(ASSIGNED TASK)
Please reproduce all of the lines below, word for word and in full.

(DATA EXTRACT begins)

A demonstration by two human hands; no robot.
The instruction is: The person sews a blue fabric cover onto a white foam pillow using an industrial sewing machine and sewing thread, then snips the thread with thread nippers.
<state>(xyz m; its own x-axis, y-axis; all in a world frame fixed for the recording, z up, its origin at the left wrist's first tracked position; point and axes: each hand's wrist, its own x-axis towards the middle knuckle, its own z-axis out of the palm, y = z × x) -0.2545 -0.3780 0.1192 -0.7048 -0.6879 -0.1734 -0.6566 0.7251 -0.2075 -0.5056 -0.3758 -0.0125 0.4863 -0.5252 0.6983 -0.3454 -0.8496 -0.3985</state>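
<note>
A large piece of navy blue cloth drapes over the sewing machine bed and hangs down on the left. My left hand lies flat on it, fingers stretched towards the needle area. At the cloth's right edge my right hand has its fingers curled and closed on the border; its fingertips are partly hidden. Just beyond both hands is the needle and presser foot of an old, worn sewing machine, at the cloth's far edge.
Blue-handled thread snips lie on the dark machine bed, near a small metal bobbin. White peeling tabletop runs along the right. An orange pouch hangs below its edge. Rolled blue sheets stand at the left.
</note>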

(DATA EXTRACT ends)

(COMPLETED EXERCISE)
A demonstration by two human hands; no robot.
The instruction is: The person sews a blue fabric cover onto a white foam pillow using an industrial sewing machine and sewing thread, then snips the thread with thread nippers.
<state>(xyz m; its own x-axis, y-axis; all in a world frame fixed for the recording, z up, its origin at the left wrist's first tracked position; point and axes: each hand's wrist, its own x-axis towards the middle knuckle, its own z-axis out of the palm, y = z × x) -0.2545 -0.3780 0.1192 -0.7048 -0.6879 -0.1734 -0.6566 0.7251 -0.2075 -0.5056 -0.3758 -0.0125 0.4863 -0.5252 0.6983 -0.3454 -0.8496 -0.3985</state>
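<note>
A large piece of navy blue cloth drapes over the sewing machine bed and hangs down on the left. My left hand lies flat on it, fingers stretched towards the needle area. At the cloth's right edge my right hand has its fingers curled and closed on the border; its fingertips are partly hidden. Just beyond both hands is the needle and presser foot of an old, worn sewing machine, at the cloth's far edge.
Blue-handled thread snips lie on the dark machine bed, near a small metal bobbin. White peeling tabletop runs along the right. An orange pouch hangs below its edge. Rolled blue sheets stand at the left.
</note>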

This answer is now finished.